È con intensità purtroppo blanda che la cosiddetta “critica della critica” letteraria (per riprendere il titolo di un famoso saggio di Todorov), nel momento in cui si trovi a effettuare la disamina dei limiti di un metodo cui magari venga imputato l’abbandono del rigore in favore di un atteggiamento più divulgativo, contempla fra di essi il risoluto avallo della continuità, la conferma della linearità cronologica e formale – al di sotto della quale, è noto a chiunque non si soffermi semplicemente sulla soglia, la scrittura spesso cela ben altre complessità; e l’apparente impossibilità di una deroga da tale modus cogitandi, oltre a replicare e affermare quel culto dello stile fluido che un apoftegma baudelairiano troppo noto per essere qui ripetuto ha giustamente attribuito al borghese, intacca in qualche modo qualsiasi pensiero si accontenti della contemplazione di un testo semplicemente inteso come successione di colli di bottiglia, di passaggi attraverso i quali è obbligatorio transitare. Che cosa debba invece accadere non sarà difficile da intuire: la rottura della continuità grazie a modelli che ne mettano in mostra la nascosta e più radicale discontinuità non solo si porrà come momento ineludibile per riportare qualsiasi metodo alla sua natura più rigorosa, ma avrà anche e soprattutto il merito di comprendere con uno spirito che sia più adeguato le ragioni più intrinseche del testo.

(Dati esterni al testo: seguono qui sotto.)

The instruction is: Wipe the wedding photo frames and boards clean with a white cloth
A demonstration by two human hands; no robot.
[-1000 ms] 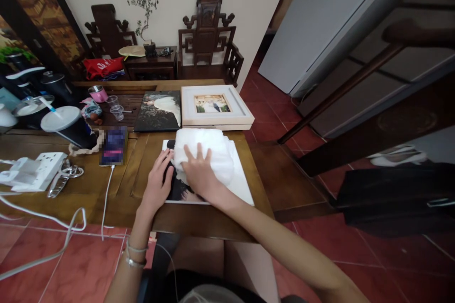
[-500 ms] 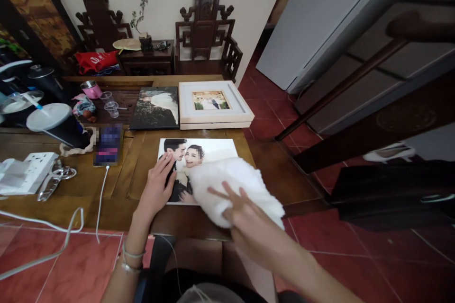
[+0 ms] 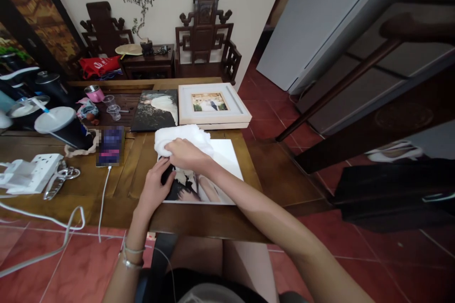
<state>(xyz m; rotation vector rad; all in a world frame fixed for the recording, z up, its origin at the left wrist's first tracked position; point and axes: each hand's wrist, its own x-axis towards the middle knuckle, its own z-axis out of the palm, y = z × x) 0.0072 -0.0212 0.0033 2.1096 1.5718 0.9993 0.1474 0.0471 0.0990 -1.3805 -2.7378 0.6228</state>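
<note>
Brown wooden table (image 3: 135, 208) is bearing a glossy rectangular photo print (image 3: 223, 161); right hand (image 3: 185, 154) is clutching a fluffy white towel (image 3: 177, 133) on its far-left corner, left hand (image 3: 154, 189) pressing flat, unclenched, just nearer.

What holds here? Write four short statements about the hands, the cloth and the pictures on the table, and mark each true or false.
The right hand clutches a white cloth on the photo print. True.
The left hand hangs clear of the print. False: it rests on its left edge.
A white frame lies flat behind the print. True.
The phone lies right of the print. False: it lies left.
</note>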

È ciò che non vuole intendere il biografismo positivista, a tal punto legato a una corrispondenza immediata e cronologica del rapporto fra autore e testo da dimenticare che proprio in tale intreccio non vigono in alcun modo le regole di ciò che, per semplificare, si potrebbe chiamare quotidianità; bensì altre leggi, più complesse e di gran lunga meno legate alle leggi della meccanica con le quali uno sguardo superficiale crede sia sufficiente interpretare la realtà.

Provvidenziale, in questo orizzonte, la pubblicazione per Nottetempo de In principio Marcel Proust di Francesco Orlando. Da un lato, per i motivi dei quali si parlava poc’anzi: per la capacità del grande critico, recepito magistralmente il pensiero di Freud e Marx, di svincolare il testo e il rapporto che lo lega al proprio autore e al contesto sociale da un continuum troppo facile e pedissequo, troppo scioltamente compiuto e risolto; dall’altro, poiché del progetto a lungo meditato di un libro interamente dedicato a Proust, infatti, rimangono unicamente i saggi di questo volume, raccolti da Luciano Pellegrini, e un regesto compilato a seguito di due letture molto ravvicinate della Recherche effettuate nel 1968 in vista di un corso monografico da tenere alla Normale di Pisa, di alcune pagine del quale il presente volume riporta le riproduzioni fotografiche.

Il saggio che scaturisce da queste lezioni, Marcel Proust dilettante mondano, e la sua opera, rappresenta una sintesi profondamente eloquente di quella pratica del collegare, come è stata definita in un’altra pagina del libro dallo stesso Orlando; le cui riflessioni individuano una rivoluzione copernicana nella contrapposizione fra la superficiale pratica messa in atto da Zola in uno dei suoi romanzi meno noti, L’Oeuvre, ossia di appiccicare fra le sue pagine una controfigura esprimente tramite ventriloquio le teorie estetiche dell’autore, e l’operazione profonda e meditata compiuta da Proust, il quale, consapevole della poesia simbolista e della sua riflessione costante sulla creazione e sul proprio farsi, così importante da divenire a tutti gli effetti nodo e contenuto centrale della produzione di un poeta come Mallarmé, riesce in qualche modo a flettere su sé stesso il contenuto della propria narrazione. È nell’adesione della narrazione della Recherche alla storia della propria genesi, alla storia della genesi della propria arte la quale, dopo migliaia di pagine, non si concluderà con un matrimonio o un decesso bensì, come un Ouroboros, nel suo atto di nascita, che Proust, secondo la felice intuizione di Orlando, compie un passo molto importante nella ridefinizione del rapporto del Narratore con il proprio Autore: non più racconto di fatti veridici o immediata coincidenza dei due poli, «piuttosto l’onniscienza e l’onnipresenza metalinguistica di colui che narra, la sovrana ostentazione che l’opera fa dell’autore».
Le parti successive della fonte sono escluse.